Today was an okay day. I took care of some chores in the morning, didn’t bother with other chores in the afternoon, and I lay down and took a nap to catch myself up on this past week. I’m really glad that week is over. It was killer. Monday I’ve got another big day. Actually all next week is going to be pretty heavy, as I’m pulling triple-duty for two colleagues who are traveling out of town. Should be interesting.
Minute by minute, hour by hour… that’s how things get done.
I recently came across an interesting set of videos featuring Giavanni Ruffin and Eric Thomas, two gentlemen whose mission is to inspire others and motivate them to greatness, excellence and amazing accomplishments.
Here are the videos I’ve been watching — and watching some more.
The cornerstone of their message, from what I can tell, is hard work. Lots of it. And they believe in Taking No Days Off. In other words, keep going, never stop, never give yourself a moment to rest, because you may miss the opportunity you’ve been looking for. Always keep moving, always keep growing, always keep getting stronger and faster than the day before. Never backtrack, never let up. Just keep moving, to crush the competition. Do whatever it takes. But do it.

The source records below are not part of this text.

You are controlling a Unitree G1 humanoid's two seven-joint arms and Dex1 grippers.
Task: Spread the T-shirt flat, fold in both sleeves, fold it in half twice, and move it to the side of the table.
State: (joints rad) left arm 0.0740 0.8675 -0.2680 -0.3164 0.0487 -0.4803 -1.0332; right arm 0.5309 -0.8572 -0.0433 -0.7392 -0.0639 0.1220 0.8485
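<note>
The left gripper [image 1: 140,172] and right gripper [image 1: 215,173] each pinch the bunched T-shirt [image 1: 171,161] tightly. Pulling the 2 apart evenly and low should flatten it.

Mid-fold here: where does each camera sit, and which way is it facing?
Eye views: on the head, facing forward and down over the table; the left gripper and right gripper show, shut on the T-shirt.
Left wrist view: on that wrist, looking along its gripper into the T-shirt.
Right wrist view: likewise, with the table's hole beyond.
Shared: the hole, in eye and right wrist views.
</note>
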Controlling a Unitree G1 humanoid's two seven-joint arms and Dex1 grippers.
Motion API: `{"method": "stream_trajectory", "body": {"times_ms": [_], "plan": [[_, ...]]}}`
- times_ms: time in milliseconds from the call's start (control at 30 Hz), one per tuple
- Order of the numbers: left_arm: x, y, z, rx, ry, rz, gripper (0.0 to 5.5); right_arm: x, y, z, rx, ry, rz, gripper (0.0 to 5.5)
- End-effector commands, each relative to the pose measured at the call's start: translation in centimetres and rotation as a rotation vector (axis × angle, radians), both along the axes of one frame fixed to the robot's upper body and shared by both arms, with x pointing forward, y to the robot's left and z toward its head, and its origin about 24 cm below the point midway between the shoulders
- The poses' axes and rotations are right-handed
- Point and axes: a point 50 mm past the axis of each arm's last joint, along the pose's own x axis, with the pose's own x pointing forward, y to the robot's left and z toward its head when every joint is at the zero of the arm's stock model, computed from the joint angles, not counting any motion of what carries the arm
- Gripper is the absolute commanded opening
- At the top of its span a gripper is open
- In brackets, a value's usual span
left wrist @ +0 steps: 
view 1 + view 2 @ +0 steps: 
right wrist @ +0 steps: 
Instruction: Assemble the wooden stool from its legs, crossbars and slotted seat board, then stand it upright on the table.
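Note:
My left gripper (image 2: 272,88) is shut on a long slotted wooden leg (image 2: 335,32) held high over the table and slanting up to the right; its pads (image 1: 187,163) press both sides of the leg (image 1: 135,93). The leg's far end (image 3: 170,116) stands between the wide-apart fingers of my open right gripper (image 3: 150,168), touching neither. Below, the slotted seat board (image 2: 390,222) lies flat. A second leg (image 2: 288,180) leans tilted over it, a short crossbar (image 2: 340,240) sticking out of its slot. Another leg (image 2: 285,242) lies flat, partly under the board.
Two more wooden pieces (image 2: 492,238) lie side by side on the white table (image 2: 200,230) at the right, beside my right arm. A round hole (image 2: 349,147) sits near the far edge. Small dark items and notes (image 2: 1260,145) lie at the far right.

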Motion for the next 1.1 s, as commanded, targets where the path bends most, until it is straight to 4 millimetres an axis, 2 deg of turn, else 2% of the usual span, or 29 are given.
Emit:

Now, I don’t know about you, but that’s how I lived for years. It was pretty much how I rolled, no matter when, no matter what. And that Type A drive that Never Surrendered, Never Gave Up, but kept pushing and pushing and pushing past barriers and hurdles and obstacles… well, eventually it just wore me down and wiped me out and I ended up hurt. Repeatedly.
I’ve never been one to sit on the sidelines for long, and I’ve always pushed myself — often harder than was wise or necessary. But I had to do it. I just had to. Something in me just drove me on. And I could totally relate to the message. At the same time, however, I paid a price — in terms of TBI and other injuries that have dogged me through the years. I know the hazards of over-training and not giving yourself enough chance to rest and recover. Sometimes, you do have to take a day off — although it’s not really taking a day “off” because the body is still working to recover and you’re still making gains, even though you feel like you’re idle.
That’s probably been the biggest thing I’ve struggled with over the recent years — learning to back off and take it easy on myself, not drive myself into the ground, and not completely wreck myself with fatigue and overwork. I can totally relate to what Messrs Ruffin and Thomas are saying above. At the same time, however, using good judgment and prudence in terms of balance and recovery… well, that just makes sense.
Speaking of which, it’s late. Time for bed.